The Joint Program Office (JPO) that oversees F-35 purchases will now withhold approximately $3.8 million per aircraft, a reduction from the earlier penalty of around $5 million per jet.

“Lockheed Martin has satisfied criteria to reduce the original withhold by approximately $1.2 million for each aircraft,” the JPO told FlightGlobal on 28 January.

The withheld funds will eventually be repaid to Lockheed once the manufacturer completes flight certification of the latest configuration of onboard avionics and software, collectively known as Technical Refresh 3 (TR-3).

During a 28 January earnings call, Lockheed chief executive James Taiclet said the company continues progressing toward full certification of the new package that offers increased onboard data storage and 5G-equivalent processing speeds.

“We completed qualification testing on a set of key TR-3 capabilities in 2024,” Taiclet said. “We’re making solid progress on system performance and remaining TR-3 deliverables.”

F-35 in assembly

Source: Lockheed Martin

With an order backlog of 408 aircraft, Lockheed expects to continue full-rate production of 156 F-35s annually

Lockheed has struggled for two years to certify the new configuration, which provides extra computing power to enable F-35s to carry improved sensors, better long-range precision weapons and more-powerful communications equipment.

Unexpected complications with the airworthiness evaluations were compounded by Lockheed’s decision to start producing TR-3-standard F-35s before achieving flight certification. This led the Pentagon to stop accepting new-build aircraft for one year, with deliveries finally resuming last July.

F-35Cs on catapult USS Nimitz c US Navy

Source: US Navy

Despite limitations on the newest models, older F-35s continued frontline duty throughout 2024, including the first combat sortie for the carrier-capable F-35C

The JPO manages F-35 acquisitions for all 20 worldwide customers, meaning the hiatus had a massive ripple effect on the USA’s network of allies and military partners.

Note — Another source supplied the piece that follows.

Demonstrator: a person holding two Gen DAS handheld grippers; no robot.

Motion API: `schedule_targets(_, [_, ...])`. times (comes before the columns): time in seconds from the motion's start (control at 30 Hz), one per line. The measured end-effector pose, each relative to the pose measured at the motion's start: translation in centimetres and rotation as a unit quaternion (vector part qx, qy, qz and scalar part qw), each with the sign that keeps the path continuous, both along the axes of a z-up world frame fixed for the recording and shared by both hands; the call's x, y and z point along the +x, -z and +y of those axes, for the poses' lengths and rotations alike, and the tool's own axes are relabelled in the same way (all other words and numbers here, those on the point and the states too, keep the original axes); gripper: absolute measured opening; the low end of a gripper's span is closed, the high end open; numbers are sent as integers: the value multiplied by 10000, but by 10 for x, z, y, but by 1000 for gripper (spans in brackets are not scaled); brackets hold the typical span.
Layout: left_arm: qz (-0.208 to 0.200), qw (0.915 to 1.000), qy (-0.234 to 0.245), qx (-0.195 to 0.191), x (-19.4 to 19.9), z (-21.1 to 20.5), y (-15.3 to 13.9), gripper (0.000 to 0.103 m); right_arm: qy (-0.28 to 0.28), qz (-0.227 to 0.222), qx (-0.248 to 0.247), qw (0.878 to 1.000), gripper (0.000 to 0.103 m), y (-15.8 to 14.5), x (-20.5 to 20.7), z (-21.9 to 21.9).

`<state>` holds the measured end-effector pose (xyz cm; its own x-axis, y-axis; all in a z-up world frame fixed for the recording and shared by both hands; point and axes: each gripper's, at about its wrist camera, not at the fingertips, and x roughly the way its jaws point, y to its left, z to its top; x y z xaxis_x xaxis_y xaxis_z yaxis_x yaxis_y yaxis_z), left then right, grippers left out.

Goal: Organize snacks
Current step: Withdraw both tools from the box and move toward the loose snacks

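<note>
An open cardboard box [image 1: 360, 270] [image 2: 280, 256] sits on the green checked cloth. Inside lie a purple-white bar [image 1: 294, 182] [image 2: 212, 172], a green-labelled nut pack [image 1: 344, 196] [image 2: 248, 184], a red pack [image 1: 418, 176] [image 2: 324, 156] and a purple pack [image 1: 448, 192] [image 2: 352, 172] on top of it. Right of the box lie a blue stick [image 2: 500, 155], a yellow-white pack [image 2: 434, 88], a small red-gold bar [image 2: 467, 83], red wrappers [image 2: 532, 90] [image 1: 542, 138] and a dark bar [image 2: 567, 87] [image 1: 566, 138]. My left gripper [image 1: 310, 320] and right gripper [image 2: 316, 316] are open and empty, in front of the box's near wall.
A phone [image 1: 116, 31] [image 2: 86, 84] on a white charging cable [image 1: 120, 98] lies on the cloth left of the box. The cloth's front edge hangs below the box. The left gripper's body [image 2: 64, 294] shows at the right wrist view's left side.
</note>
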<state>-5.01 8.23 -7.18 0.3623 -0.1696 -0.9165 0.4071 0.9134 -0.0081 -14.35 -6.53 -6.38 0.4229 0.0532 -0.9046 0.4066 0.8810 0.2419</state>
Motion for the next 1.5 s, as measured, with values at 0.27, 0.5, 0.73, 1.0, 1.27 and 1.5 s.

Part of the resumption agreement included the Pentagon withholding a portion of payment for each aircraft until the full TR-3 capability is certificated.

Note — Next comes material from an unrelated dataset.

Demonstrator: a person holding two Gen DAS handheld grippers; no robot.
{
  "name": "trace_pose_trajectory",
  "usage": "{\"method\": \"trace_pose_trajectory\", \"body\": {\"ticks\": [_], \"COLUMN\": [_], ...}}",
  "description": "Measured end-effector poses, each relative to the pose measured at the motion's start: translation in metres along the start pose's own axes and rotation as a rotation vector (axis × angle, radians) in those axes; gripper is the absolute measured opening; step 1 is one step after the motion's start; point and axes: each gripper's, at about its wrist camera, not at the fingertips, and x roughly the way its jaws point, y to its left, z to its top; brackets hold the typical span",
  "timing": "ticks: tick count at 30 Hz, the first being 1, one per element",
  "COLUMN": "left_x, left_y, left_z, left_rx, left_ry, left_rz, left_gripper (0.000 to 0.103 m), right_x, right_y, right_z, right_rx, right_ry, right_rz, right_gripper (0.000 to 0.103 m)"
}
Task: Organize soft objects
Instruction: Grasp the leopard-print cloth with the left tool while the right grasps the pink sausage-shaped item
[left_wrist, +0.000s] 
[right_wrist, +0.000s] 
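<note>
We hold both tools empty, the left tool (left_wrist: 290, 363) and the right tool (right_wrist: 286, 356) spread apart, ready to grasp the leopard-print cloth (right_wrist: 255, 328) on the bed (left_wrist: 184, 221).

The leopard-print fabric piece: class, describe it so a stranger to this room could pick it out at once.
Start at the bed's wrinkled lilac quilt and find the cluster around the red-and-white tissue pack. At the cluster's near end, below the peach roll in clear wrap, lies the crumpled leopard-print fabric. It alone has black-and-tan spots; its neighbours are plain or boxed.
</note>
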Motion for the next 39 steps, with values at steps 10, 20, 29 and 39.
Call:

Notably, older TR-2 F-35s are still operating around the world, notching a number of significant milestones in 2024. The carrier-capable F-35C recorded its first-ever combat mission over Yemen, while elsewhere in the Middle East Israel’s F-35Is penetrated Iranian air defences without taking any losses.

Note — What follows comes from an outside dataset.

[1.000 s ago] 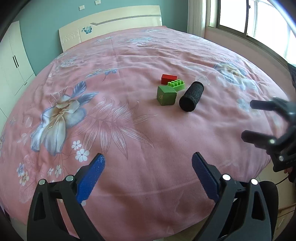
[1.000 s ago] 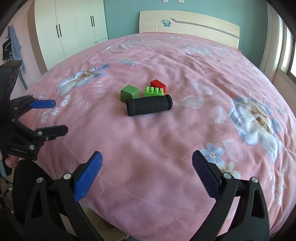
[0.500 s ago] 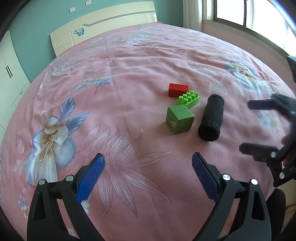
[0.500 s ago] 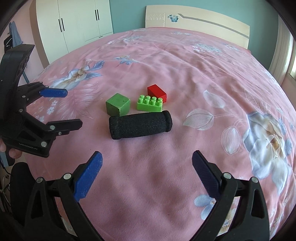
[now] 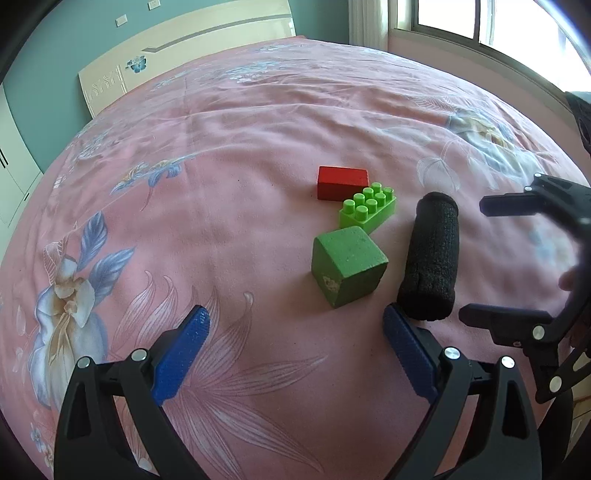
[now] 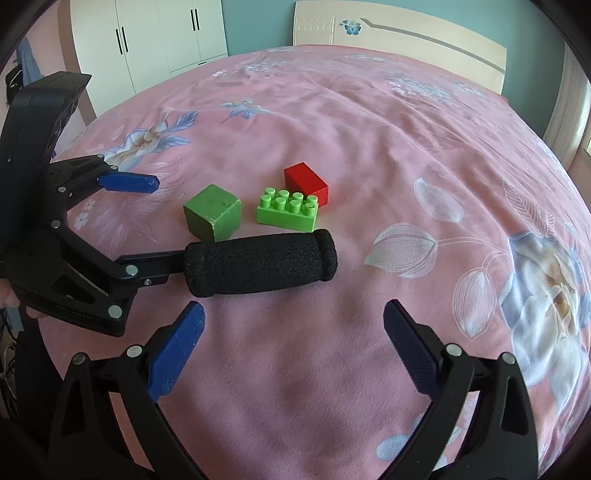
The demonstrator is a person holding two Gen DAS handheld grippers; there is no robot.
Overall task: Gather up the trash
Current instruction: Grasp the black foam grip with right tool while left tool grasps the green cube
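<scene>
A black foam cylinder lies on the pink bed, also in the left wrist view. Behind it sit a green cube, a light green studded brick and a red block. They show in the left wrist view too: cube, brick, red block. My left gripper is open and empty, just short of the cube and cylinder. My right gripper is open and empty, just short of the cylinder. Each gripper shows in the other's view: the right, the left.
The pink floral bedspread covers the whole bed. A cream headboard and white wardrobe stand at the far side. A window is to the right in the left wrist view.
Both grippers have moved forward toward the cluster of objects, which now look larger and closer. Both stay open. The objects have not moved.
</scene>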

F-35As from the US Air Force also logged the first roadway landing by a US-operated fifth-generation fighter in Europe.

Newer TR-3-standard F-35s are currently cleared for what Lockheed and the Pentagon describe as “combat training”, but not yet for full frontline service.

“We expect to release additional capabilities this year, with further upgrades to follow,” Taiclet says, without revealing specifics.

Lockheed delivered 110 F-35s in 2024, far fewer than its annual production capacity of 156 aircraft, but a slight improvement over the 2023 figure of just 98. Of the 110 delivered in 2024, 62 were turned over in the fourth-quarter alone.

The Pentagon resumed acceptance of new F-35s in July, partway into the third quarter. The 2024 deliveries included a mix of newly built jets and parked aircraft that were assembled during the delivery pause. 

Taiclet expects the delivery figure for 2025 will fall between 170 and 190 jets, as Lockheed works through a stockpile accrued during the year-long turnover pause, during which the company continued assembling F-35s at the full-rate.

“We continue to expect deliveries will exceed the production rate over the next few years,” he says.

The company holds a backlog of 408 F-35s, including the latest Lot 18 tranche, terms for which Taiclet says Lockheed and the JPO agreed to in December.

Since the programme’s inception, Lockheed has delivered more than 1,100 F-35s of all three variants to customers globally.